Reproduce everything from the line that contains "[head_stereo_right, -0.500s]" down to the line that contains "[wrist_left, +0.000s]" in the listing below, word for word and nothing more. Leave the pictures out.

═════ GIVEN DATA

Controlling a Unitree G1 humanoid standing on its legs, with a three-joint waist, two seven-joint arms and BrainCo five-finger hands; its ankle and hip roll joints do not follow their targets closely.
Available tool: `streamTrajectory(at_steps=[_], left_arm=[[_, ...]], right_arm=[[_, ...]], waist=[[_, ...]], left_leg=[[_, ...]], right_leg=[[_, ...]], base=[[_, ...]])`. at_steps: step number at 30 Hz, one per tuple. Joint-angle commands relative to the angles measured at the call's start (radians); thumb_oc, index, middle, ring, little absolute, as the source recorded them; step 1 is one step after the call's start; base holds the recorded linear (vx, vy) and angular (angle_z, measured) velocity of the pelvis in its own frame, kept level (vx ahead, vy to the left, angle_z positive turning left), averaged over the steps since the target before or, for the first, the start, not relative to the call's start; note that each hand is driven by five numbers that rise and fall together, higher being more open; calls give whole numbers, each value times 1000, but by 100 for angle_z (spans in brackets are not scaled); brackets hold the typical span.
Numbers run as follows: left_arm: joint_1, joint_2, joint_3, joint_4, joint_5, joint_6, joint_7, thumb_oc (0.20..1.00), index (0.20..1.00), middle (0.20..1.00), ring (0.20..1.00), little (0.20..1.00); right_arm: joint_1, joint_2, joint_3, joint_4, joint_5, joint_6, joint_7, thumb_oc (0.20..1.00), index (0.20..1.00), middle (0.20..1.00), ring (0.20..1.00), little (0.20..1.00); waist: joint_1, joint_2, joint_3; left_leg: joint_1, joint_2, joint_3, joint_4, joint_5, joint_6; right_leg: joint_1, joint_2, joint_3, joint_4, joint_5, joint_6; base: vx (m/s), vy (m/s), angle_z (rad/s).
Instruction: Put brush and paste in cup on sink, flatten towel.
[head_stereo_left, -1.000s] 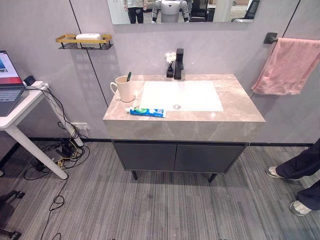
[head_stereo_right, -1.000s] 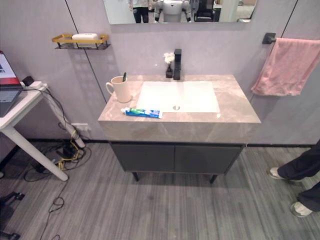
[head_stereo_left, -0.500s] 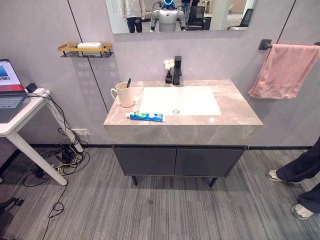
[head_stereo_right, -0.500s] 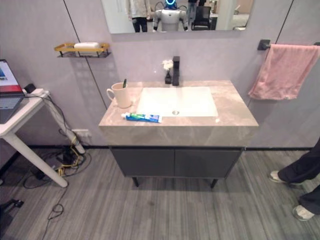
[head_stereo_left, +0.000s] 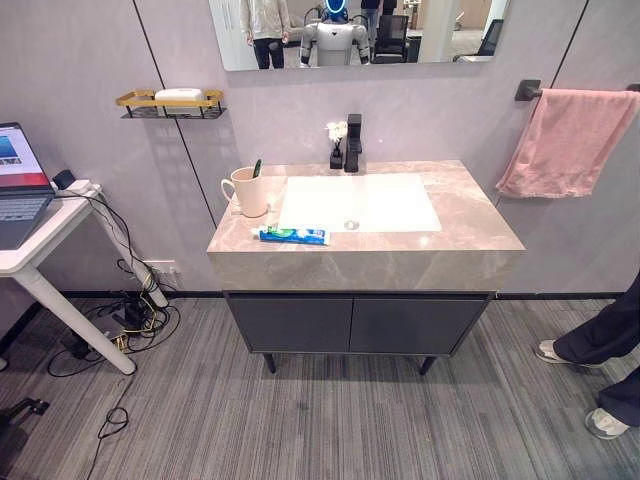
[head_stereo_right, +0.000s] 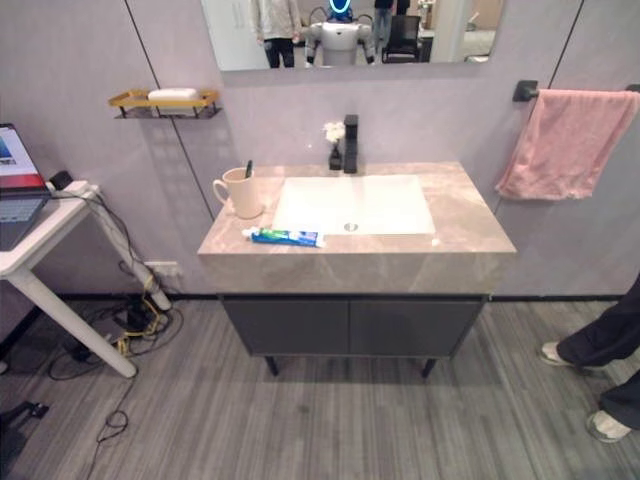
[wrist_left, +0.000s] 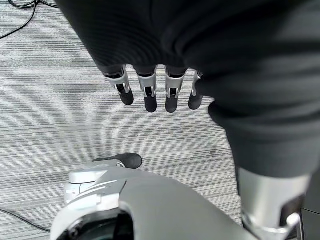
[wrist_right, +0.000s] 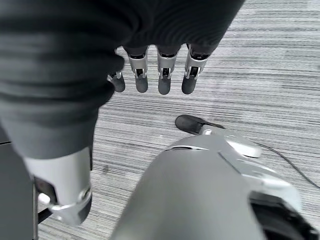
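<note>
**Left eye view: paste lies on the counter, brush stands in the cup, both hands hang empty**

Left eye view, from the left: a laptop (head_stereo_left: 12, 172) sits on a white desk (head_stereo_left: 35, 250) by the wall. Above and further right, a gold shelf (head_stereo_left: 166, 103) on the wall carries a white soap bar (head_stereo_left: 178, 94). The vanity counter (head_stereo_left: 470, 235) comes next, with a white basin (head_stereo_left: 385, 200) set into it and dark cabinet doors (head_stereo_left: 355, 324) below. At the counter's left back corner stands the cup (head_stereo_left: 249, 191), upright, handle turned left, with the brush (head_stereo_left: 257, 167) standing in it, its dark end poking above the rim. Just in front of the cup, near the counter's front edge, the paste (head_stereo_left: 292, 235) lies flat, its cap end pointing left, apart from the cup and beside the basin's left front corner. A black tap (head_stereo_left: 353, 142) rises behind the basin, with a small vase of white flowers (head_stereo_left: 337, 143) touching or just beside its left side. On the right wall the pink towel (head_stereo_left: 570, 142) hangs bunched on a black bar (head_stereo_left: 530, 90), its lower edge uneven. A person's legs and shoes (head_stereo_left: 600, 375) show at the far right on the floor.

Left wrist view: the left hand (wrist_left: 150, 90) hangs over the floor with fingers straight, slightly spread, holding nothing. Right wrist view: the right hand (wrist_right: 160, 75) hangs likewise, fingers straight and empty.
</note>
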Motion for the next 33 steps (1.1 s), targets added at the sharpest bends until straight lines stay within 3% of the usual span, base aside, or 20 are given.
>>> streamTrajectory(at_steps=[1, 14, 23, 27, 31, 33], left_arm=[[-36, 6, 27, 75, 1, -3, -11, 1000, 1000, 1000, 1000, 1000], [-40, 11, 21, 66, 1, -7, -16, 1000, 1000, 1000, 1000, 1000], [-50, 31, 2, -3, 12, -47, 15, 1000, 1000, 1000, 1000, 1000], [-55, 53, -21, -99, -2, -74, 33, 1000, 1000, 1000, 1000, 1000], [-59, 67, -32, -138, 3, -82, 36, 1000, 1000, 1000, 1000, 1000], [-12, 111, -41, -323, 14, -101, 28, 1000, 1000, 1000, 1000, 1000]], right_arm=[[-44, 34, 16, 61, -16, -4, 8, 1000, 1000, 1000, 1000, 1000], [-49, 27, 17, 64, -29, 4, 12, 1000, 1000, 1000, 1000, 1000], [-65, 24, 13, -3, 15, -22, 6, 1000, 1000, 1000, 1000, 1000], [-104, 23, 54, -88, 13, -48, -16, 1000, 1000, 1000, 1000, 1000], [-105, 20, 74, -116, -14, -52, -21, 1000, 1000, 1000, 1000, 1000], [-77, 6, 52, -232, 8, -82, -38, 1000, 1000, 1000, 1000, 1000]], waist=[[-2, -68, -14], [6, -75, 0], [15, -83, 28], [28, -81, 83], [31, -88, 92], [28, -95, 106]], left_leg=[[0, -26, -73, -40, -11, -3], [-13, -42, -72, -6, -32, 10], [-60, -73, -64, 67, -62, 29], [-104, -105, -61, 139, -88, 52], [-108, -117, -67, 163, -101, 60], [-119, -127, -74, 196, -117, 66]], right_leg=[[17, -43, 58, 43, -46, 66], [14, -54, 63, 54, -46, 72], [-27, -81, 75, 110, -51, 90], [-87, -107, 77, 201, -63, 110], [-84, -117, 67, 221, -70, 114], [-94, -128, 64, 269, -82, 122]], base=[[0, 0, 0], [-6, 25, 0], [-32, 75, -2], [-83, 143, -3], [12, 87, 3], [1, 68, 5]])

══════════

- FINISHED TASK -
[head_stereo_right, -0.500s] 
[head_stereo_left, +0.000s] 
[head_stereo_right, +0.000s] 
[wrist_left, +0.000s] 

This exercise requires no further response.